Can't this same criticism be made about (word-based) programming languages? Programming languages communicate the what or the how pretty well, but not the why.
I never said anything about why. Even if you are just instructing, do you care to see a wordless video or read an instruction manual? Actually it's not even that...which one is easier to write? The descriptive power of language is great when issuing imperatives; it must have been very hard to organize before language was developed 50-100 kya.

You can still communicate spatial concepts better with pictures, and maybe a hybrid approach might work, structured edited languages are very popular as vpls, but think about code with interspersed diagrams.

Exactly. The node is just a lambda - no reason it can't be expressed in exactly the same way.
Lambdas are formal, not linguistic constructs.
I think you're making a distinction that doesn't exist: lambdas are a (written) language - the have symbols, morphemes, phrasing, syntax, semantics, pretty much all the elements to define a language. Just an incredibly small and concise one.
Then so much for graph based programming?

[1] http://www.slideshare.net/slidarko/gremlin-a-graphbased-prog...

You should definitely check out the work going on in Dynamo right now: https://github.com/DynamoDS/Dynamo We've put a huge amount of work into this problem.

Dynamo has the notion of a "custom node." This is essentially a lambda.
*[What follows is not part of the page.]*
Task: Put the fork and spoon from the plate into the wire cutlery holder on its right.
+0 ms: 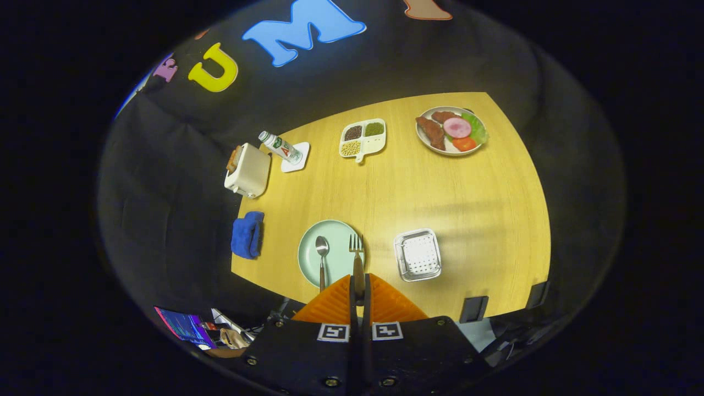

It is represented by a "nested" set of nodes, making up the function body.

There's a bunch more stuff going on there - including compiling nodes to a domain specific, associative language called DesignScript.

VPLs are well known to be challenged by what Burnette et. al (the principle behind Forms/3) calls the scaling up problem.

The problem is that language is great at metaphor, which is the basis of abstraction. For better or worse, language is based on words, and we have specialized hardware (in our brain) optimized for it. Until we evolve communication in an abstraction-dense format that isn't based on words, I don't think we'll be able to scale VPLs.

"communication in an abstraction-dense format that isn't based on words"

Animated GIFs, perhaps. :)

I think a lot of people try to take a "one mental model fits all" approach to visual programming: and coding in general.

Sheet music, source code, mathematical equations, graphs, etc. are examples of tools we use make it easier to form mental models.

> It would take a while to learn to efficiently read and style visual code just like it does with text based code.

This is why domain specific VPLs work so well: because they allow people work within a mental model they are already familiar with.

I think to really get visual coding to work it would need to start from circuit design; Vin, Vout, ICs, logic gates etc.

That doesn't really get you towards end-users writing code but I'd find it pretty useful when trying to look at a complicated process.

Many circuit design tools have the ability to use either visual circuit diagrams or VHDL. Visual diagrams are useful in many cases, just like UML diagrams, but using only them would be pain in the ass.